Ahmet Hakan, önceki akşam “Tarafsız Bölge” programını açarken eski CHP Milletvekili Aydın Ayaydın’ın “istihbaratına çok güvendiğini” söyledi; sonra da onun T24’te yayımlanan bir yazısına değindi:

    “Yazısında anlatıyor işte, cumhurbaşkanı adayları kim olacak? İyi Parti’ye gitmiş, Saadet Partisi’ne gitmiş, Davutoğlu’yla konuşmuş, Ali Babacan ile konuşmuş falan. Mithat Sancar’la da konuşmuş HDP’den. Diyor ki, benim görüşmelerden vardığım sonuç şu, HDP’nin muhtemel cumhurbaşkanı adayı Başak Demirtaş olacak!

    Bunu yazdığında tarih 2 Ekim bugün 6 Ekim. Bugün de sabah muhalif bir kanalda Başak Demirtaş’ı gördüm çıkmış konuşuyor Allah Allah acaba hakikaten böyle bir vaziyet mi var diye… Bunu biraz başlangıç itibarıyla konuşalım istiyorum…”

   Konuklar yazıyı bilmiyordu

     Ahmet Hakan, 6-8 Ekim olaylarının da yıldönümünü de hatırlattıktan sonra Masum Türker’e döndü:

–        Olabilir mi böyle bir şey Masum Bey?

–        Eğer olursa HDP’yi kapatmak isteyenler bekledikleri sonucun tersine bir sonuçla karşılaşabilirler.

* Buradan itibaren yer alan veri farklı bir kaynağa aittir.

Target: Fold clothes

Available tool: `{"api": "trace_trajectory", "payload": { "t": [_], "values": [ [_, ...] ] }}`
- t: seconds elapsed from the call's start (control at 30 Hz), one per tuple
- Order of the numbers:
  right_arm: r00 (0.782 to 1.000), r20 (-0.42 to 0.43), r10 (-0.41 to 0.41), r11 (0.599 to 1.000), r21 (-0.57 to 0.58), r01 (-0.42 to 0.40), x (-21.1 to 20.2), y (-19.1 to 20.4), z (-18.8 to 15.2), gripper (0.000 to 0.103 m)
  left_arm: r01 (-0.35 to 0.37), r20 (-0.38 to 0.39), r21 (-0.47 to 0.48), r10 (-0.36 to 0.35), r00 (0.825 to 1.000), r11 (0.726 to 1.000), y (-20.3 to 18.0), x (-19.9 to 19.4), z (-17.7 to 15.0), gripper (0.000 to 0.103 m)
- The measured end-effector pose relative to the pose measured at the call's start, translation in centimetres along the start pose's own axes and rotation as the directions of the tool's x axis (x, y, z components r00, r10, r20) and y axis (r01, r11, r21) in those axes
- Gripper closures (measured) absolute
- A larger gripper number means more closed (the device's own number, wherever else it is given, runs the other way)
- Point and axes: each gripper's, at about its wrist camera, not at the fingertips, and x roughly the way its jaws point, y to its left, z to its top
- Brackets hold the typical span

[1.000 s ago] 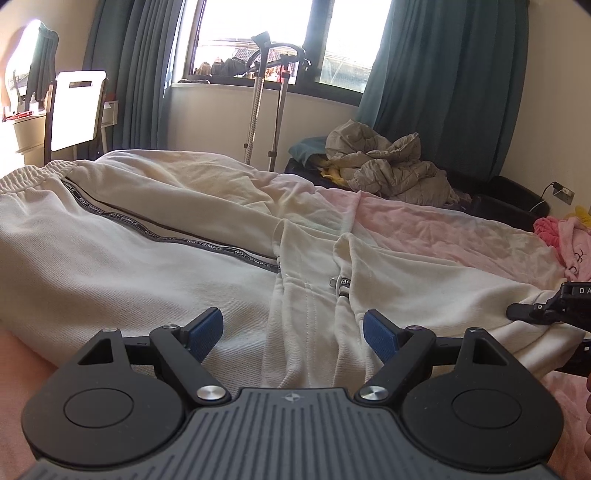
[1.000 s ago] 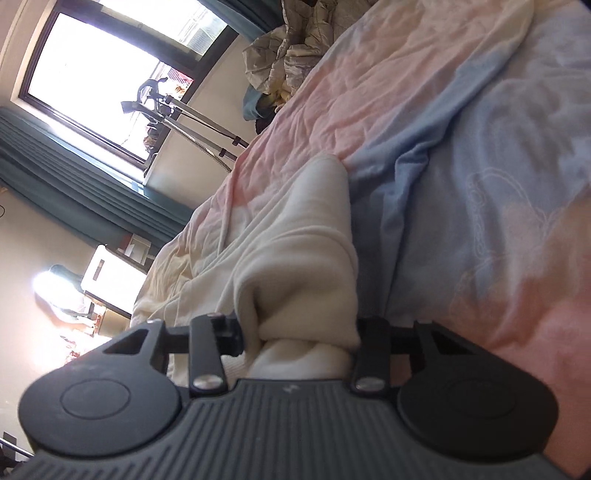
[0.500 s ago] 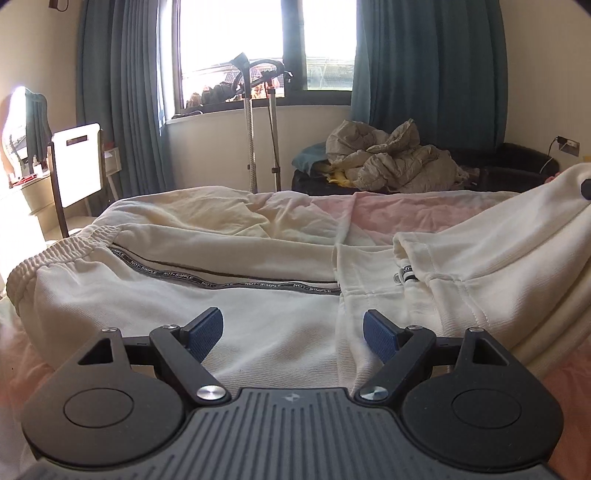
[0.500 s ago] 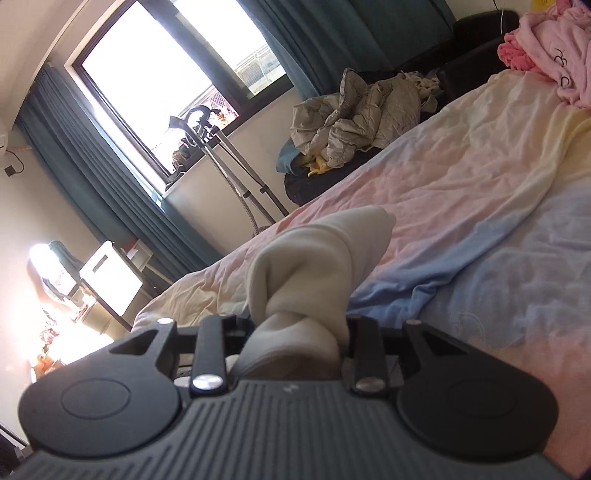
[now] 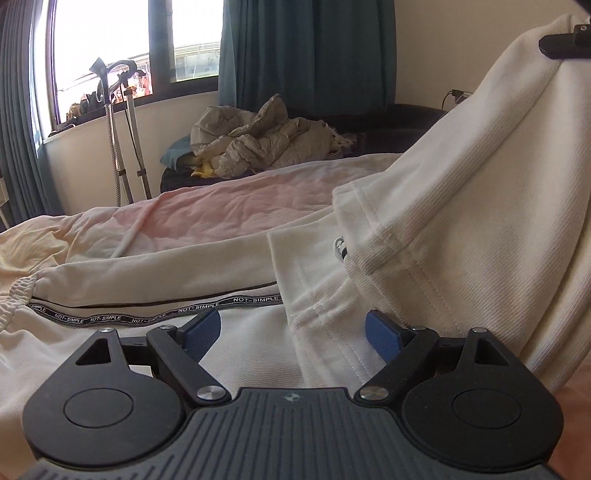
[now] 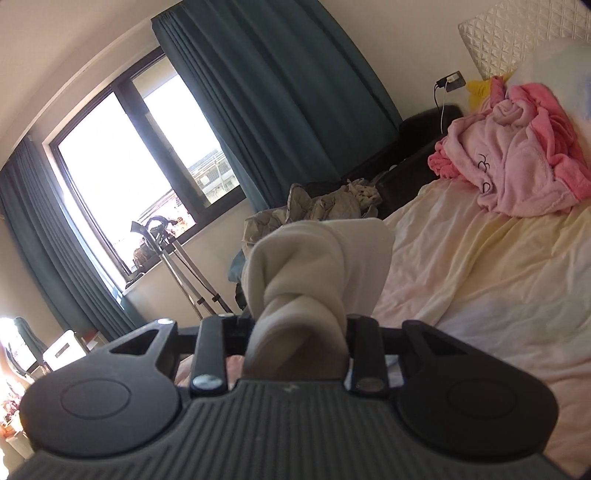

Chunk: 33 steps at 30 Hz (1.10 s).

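- right tongs (image 6: 295, 332) pinch a bunched cream trouser leg (image 6: 317, 258), raised off the bed (image 6: 480, 288) to fold it over.
- left tongs (image 5: 291, 332) spread, empty, low above the trousers (image 5: 147, 280), probably ready to pin the crease.

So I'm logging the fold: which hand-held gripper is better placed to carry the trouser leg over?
Right: the right hand-held gripper already pinches the cream trouser leg aloft; the left hand-held gripper is open, holding nothing.

A home bedroom: a bed (image 6: 480, 266) with rumpled sheets, teal curtains (image 6: 280, 96) beside a window (image 6: 122, 177), a padded headboard (image 6: 517, 33).
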Motion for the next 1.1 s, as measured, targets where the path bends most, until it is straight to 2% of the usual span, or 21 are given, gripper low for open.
{"api": "trace_trajectory", "payload": {
  "t": [0.1,0.2,0.33,0.47,0.57,0.6,0.73,0.83,1.0,1.03,1.1],
  "values": [
    [1.0,0.001,-0.016,1.0,0.021,0.016,0.7,-1.5,-0.1,0.07,0.007,-0.015,0.079,-0.006,1.0,0.997,0.0,-0.5,0.2,0.015],
    [0.999,0.007,-0.044,0.999,-0.013,0.044,1.5,-1.2,-0.7,0.07,0.004,0.015,0.134,-0.006,1.0,0.991,2.2,-2.7,0.0,0.014],
    [0.999,0.044,-0.026,0.991,-0.131,0.032,1.8,1.6,-1.8,0.07,-0.073,0.047,0.114,0.068,0.997,0.991,6.5,-5.9,-1.1,0.014],
    [0.996,0.09,-0.018,0.962,-0.271,0.042,1.7,4.5,-3.3,0.07,-0.112,0.05,-0.039,0.113,0.992,0.993,11.5,-9.7,-3.1,0.014],
    [0.993,0.116,-0.005,0.923,-0.381,0.049,2.2,6.9,-5.1,0.07,-0.138,0.07,-0.19,0.154,0.986,0.972,15.3,-11.7,-4.2,0.014],
    [0.992,0.124,0.002,0.908,-0.416,0.05,2.4,7.8,-5.8,0.07,-0.14,0.082,-0.251,0.166,0.983,0.958,16.6,-12.3,-3.1,0.014],
    [0.986,0.169,0.012,0.857,-0.51,0.077,3.4,11.6,-8.4,0.07,-0.128,0.161,-0.329,0.189,0.969,0.936,19.8,-13.5,-0.6,0.014],
    [0.983,0.181,0.042,0.805,-0.588,0.074,4.2,15.0,-11.2,0.07,-0.053,0.219,-0.421,0.158,0.963,0.906,23.0,-14.3,-0.5,0.014],
    [0.981,0.168,0.099,0.712,-0.701,0.048,6.3,21.4,-17.5,0.071,0.002,0.254,-0.572,0.175,0.951,0.82,29.3,-14.6,-2.3,0.014],
    [0.981,0.157,0.11,0.698,-0.715,0.036,6.8,22.7,-18.9,0.071,-0.004,0.257,-0.593,0.195,0.947,0.805,30.5,-15.4,-2.6,0.014],
    [0.983,0.114,0.146,0.677,-0.736,-0.015,7.8,25.7,-22.2,0.072,-0.026,0.273,-0.601,0.236,0.933,0.799,31.8,-16.4,-2.9,0.014]
  ]
}}
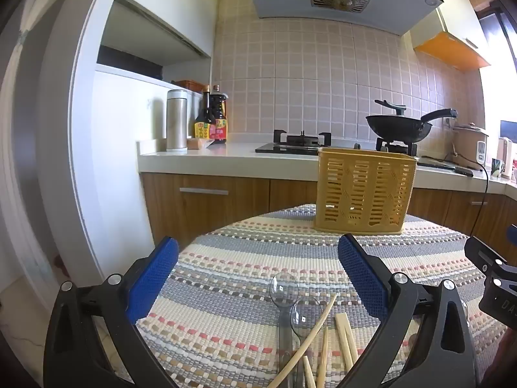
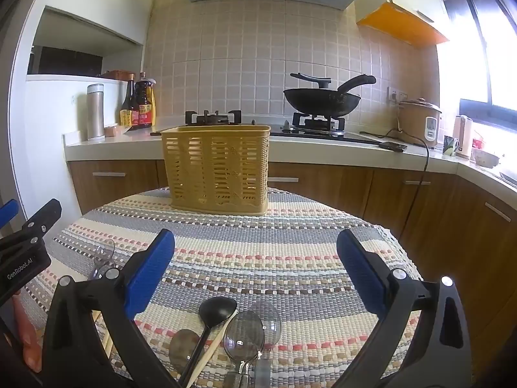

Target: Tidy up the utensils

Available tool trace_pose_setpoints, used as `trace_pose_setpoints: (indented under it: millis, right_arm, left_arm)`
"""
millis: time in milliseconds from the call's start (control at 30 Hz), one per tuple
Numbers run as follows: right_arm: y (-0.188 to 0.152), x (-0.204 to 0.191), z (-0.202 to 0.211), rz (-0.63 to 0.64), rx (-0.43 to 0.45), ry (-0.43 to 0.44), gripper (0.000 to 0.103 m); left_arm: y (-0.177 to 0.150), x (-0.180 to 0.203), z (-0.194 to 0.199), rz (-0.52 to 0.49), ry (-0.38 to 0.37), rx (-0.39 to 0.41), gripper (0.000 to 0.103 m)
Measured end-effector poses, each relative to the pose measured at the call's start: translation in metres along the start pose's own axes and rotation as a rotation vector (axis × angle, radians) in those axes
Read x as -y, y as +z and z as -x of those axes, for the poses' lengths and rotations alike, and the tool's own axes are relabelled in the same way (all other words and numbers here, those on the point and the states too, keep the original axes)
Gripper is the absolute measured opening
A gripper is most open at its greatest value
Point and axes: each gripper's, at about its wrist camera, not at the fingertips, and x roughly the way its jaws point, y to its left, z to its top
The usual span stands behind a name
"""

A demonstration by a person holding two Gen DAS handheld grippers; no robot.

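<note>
Left wrist view: left gripper (image 1: 258, 271) is held above the mat (image 1: 226, 291), jaws spread wide, nothing between them. 2 clear spoons (image 1: 284, 287) are seen lying on the mat between the fingers, bowls pointing toward the basket (image 1: 365, 190). Just right of them, 5 chopsticks (image 1: 318, 323) are counted, loosely fanned, ends cut off by the frame edge. 1 yellow slotted basket stands upright at the far edge of the mat, well apart from the utensils. Part of the right gripper is visible at the right edge.

Right wrist view: right gripper (image 2: 255, 271) is likewise wide open and empty. Below it, 1 black ladle (image 2: 216, 310), 1 chopstick (image 2: 219, 336) and 3 spoons (image 2: 244, 331) are recorded, clustered and partly overlapping. 1 wok (image 2: 321, 100) sits on the stove behind.
</note>
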Motion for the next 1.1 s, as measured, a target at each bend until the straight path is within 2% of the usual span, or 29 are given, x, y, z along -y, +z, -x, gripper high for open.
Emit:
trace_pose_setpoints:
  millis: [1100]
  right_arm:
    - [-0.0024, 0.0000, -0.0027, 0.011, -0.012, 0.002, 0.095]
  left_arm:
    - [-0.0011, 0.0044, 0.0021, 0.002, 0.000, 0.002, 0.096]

–        Yani tutar mı diyorsunuz?

      –    Olabilir. Yani Aydın Bey iyi istihbarat alır, herkesle her konuda diyalog içindedir. Ciddi bir ezber bozmadır bu…

    Konuklardan Zafer Şahin, Başak Demirtaş’ın aday olacağına hiç ihtimal vermediğini söyledi:

    “HDP siyasetinde Selahattin Demirtaş-Kandil ilişkisinin sorunlu olduğuna dair söylentiler var. Başak Demirtaş o camiada tanınan bir isim. HDP’nin güçlü aday çıkarması Millet İttifakı’nın adayını zedeleyebilir. HDP’nin sembolik bir aday çıkaracağını düşünüyorum.”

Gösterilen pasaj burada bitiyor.